7h35. J’entre à l’étude. L’image d’Epinal de l’huissier, habillé tout de noir dans son bureau poussiéreuse, me fait sourire, car les études sont aujourd’hui très informatisées. Le temps de vérifier les dossiers que m’ont préparés mes gestionnaires et mes clercs significateurs partent déjà afin de remettre en main propre les actes à leurs destinataires ou de vérifier l’adresse de leur domicile.


8h30. Toujours ponctuel, le serrurier arrive et nous partons ensemble procéder à une douzaine de saisies-vente. Loin de repartir avec les meubles, l’acte de saisie consiste en un inventaire des facultés mobilières d’un débiteur suivi d’une mise sous-main de justice des meubles pour recouvrer une créance. En réalité, cela représente surtout la possibilité d’instaurer un dialogue avec des personnes qui n’osent pas prendre contact avec le créancier ou l’huissier de Justice. Sur les douze dossiers, nous rencontrons huit personnes, et je signe six protocoles d’accord. Les deux autres personnes rencontrées, au RSA, n’ont quant à elles aucune faculté mobilière saisissable ni aucun moyen financier. Je ne suis pas là pour leur enfoncer la tête sous l’eau : je stoppe leurs dossiers. Quant aux quatre adresses où nous ne rencontrons personne, 3 dossiers se solderont par une saisie des meubles après ouverture de la porte, et pour le dernier, j’apprends que le débiteur a déménagé sans laisser d’adresse. Qu’à cela ne tienne, le législateur nous a confié des moyens qui permettront de le retrouver.

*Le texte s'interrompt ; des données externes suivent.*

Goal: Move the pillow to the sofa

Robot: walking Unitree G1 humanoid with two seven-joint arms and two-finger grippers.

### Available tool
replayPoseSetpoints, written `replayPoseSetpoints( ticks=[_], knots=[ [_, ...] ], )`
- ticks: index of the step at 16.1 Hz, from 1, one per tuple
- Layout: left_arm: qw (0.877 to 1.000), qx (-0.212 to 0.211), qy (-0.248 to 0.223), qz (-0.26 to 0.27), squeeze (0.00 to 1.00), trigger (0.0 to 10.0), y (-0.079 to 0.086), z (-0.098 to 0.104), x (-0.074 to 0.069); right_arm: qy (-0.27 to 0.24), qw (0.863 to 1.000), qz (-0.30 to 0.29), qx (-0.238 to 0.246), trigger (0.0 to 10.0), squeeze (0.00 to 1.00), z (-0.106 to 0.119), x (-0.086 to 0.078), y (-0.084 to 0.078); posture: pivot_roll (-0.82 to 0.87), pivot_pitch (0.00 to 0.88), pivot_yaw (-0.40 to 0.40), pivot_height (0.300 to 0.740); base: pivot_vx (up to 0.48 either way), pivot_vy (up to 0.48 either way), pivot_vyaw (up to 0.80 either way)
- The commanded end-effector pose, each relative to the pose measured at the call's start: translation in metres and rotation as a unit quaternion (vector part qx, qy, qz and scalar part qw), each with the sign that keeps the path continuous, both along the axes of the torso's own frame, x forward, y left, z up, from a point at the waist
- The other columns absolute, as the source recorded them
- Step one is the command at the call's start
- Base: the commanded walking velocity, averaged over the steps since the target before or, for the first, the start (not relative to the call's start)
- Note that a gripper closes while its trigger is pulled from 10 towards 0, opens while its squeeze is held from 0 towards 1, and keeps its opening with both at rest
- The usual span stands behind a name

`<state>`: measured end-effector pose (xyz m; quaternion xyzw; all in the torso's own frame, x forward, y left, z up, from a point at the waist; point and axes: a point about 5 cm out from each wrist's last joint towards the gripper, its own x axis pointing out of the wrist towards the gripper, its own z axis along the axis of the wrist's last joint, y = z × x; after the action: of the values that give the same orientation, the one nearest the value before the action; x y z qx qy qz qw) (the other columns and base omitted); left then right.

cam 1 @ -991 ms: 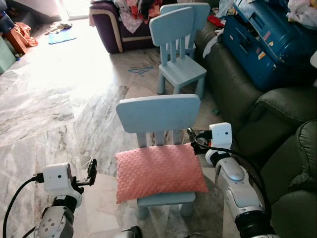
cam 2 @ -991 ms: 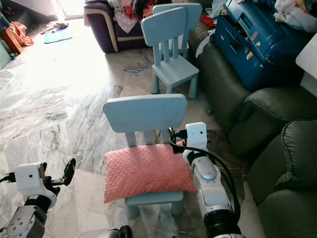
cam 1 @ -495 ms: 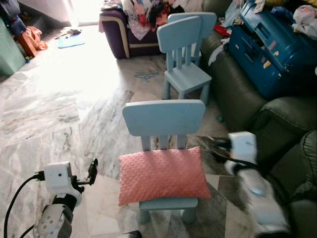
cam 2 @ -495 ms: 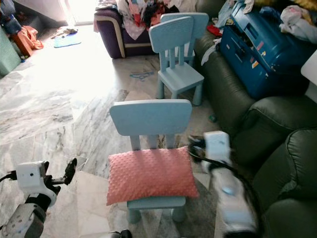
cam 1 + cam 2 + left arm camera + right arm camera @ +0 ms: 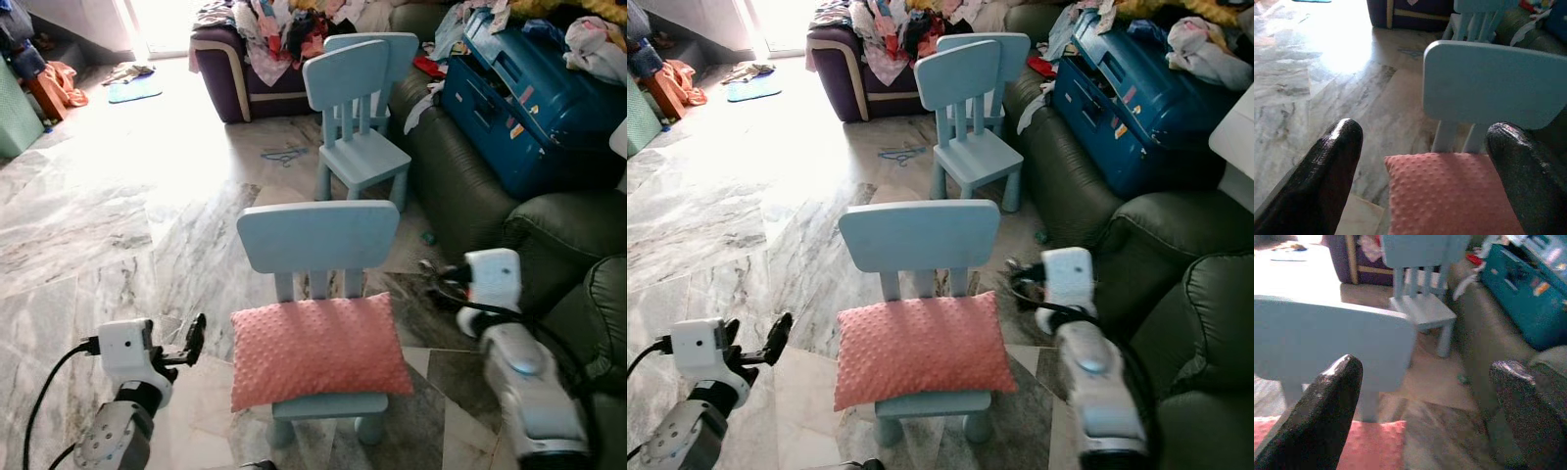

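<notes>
Pink, dimpled pillow (image 5: 318,348) lay flat on the seat of a pale blue child's chair (image 5: 318,238). Head views: left gripper (image 5: 194,336) hung at the pillow's nine o'clock, right gripper (image 5: 438,284) near its two o'clock, both apart from it, apparently flanking for a two-sided lift; dark green sofa (image 5: 470,166) stood at three o'clock. Left wrist: fingers (image 5: 1332,169) spread, pillow corner between them, untouched. Right wrist: fingers (image 5: 1327,406) spread; pillow edge low between them, blurred.
</notes>
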<state>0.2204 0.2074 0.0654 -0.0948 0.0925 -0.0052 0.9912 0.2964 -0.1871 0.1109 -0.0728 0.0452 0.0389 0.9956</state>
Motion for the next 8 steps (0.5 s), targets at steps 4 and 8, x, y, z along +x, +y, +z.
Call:
replayPoseSetpoints(
  ticks=[4, 8],
  knots=[
    [1.0, -0.007, 0.0, 0.002, 0.0, 10.0, -0.0021, 0.0023, -0.0026, -0.007, 1.0, 0.015, 0.014, 10.0, 0.0, 0.0074, 0.0033, 0.0132, -0.15, 0.096, 0.038, 0.74, 0.0, 0.0, 0.0],
    [1.0, -0.01, 0.002, -0.001, 0.0, 10.0, -0.0041, 0.0027, -0.0031, -0.005, 1.0, 0.018, 0.016, 10.0, 0.0, 0.0073, 0.0037, 0.0158, -0.15, 0.106, 0.04, 0.74, 0.0, 0.0, 0.0]
  ],
)
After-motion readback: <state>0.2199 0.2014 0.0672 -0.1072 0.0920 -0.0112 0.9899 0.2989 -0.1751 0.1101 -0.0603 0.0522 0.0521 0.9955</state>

Le début d’après-midi est consacré à la vérification des actes rédigés par mes collaborateurs. L’apposition de ma signature et de mon sceau entraîne ma responsabilité, mais aussi celle de l’ensemble des huissiers de Justice par le jeu de notre garantie collective. Justement, je m’aperçois que l’acte qu’il m’est demandé de délivrer doit impérativement l’être aujourd’hui sous peine de prescription : me voilà reparti pour signifier l’acte moi-même immédiatement.


17h. J’ai pu délivrer mon acte. Je fi le alors à mon prochain rendez-vous : un constat de chantier. Je rencontre un jeune couple de propriétaires qui a décidé de faire construire un pavillon et leur constructeur. Ce dernier m’explique qu’il a dû faire face à la défaillance des sous-traitants. Je ne suis pas là pour prendre parti mais uniquement pour dresser un procès-verbal de mes constatations matérielles et objectives, devant être extrêmement précis car il servira de preuve absolue. De retour à l’étude à l’heure où mes collaborateurs partent, je retrouve mes associés qui ont eu une journée chargée également : constats sur Internet, saisie de coffre-fort, etc…Nous vérifions alors la comptabilité de l’étude, les encaissements dans les dossiers et préparons les reversements à nos clients.


20h45. La journée s’achève. J’aimerais rentrer au plus vite chez moi et je me surprends à repenser à l’agence de communication et son jeu qui faisait gagner une voiture de sport, je m’imagine rentrer plus vite grâce à elle… mais bien entendu, je n’ai pas le droit de jouer.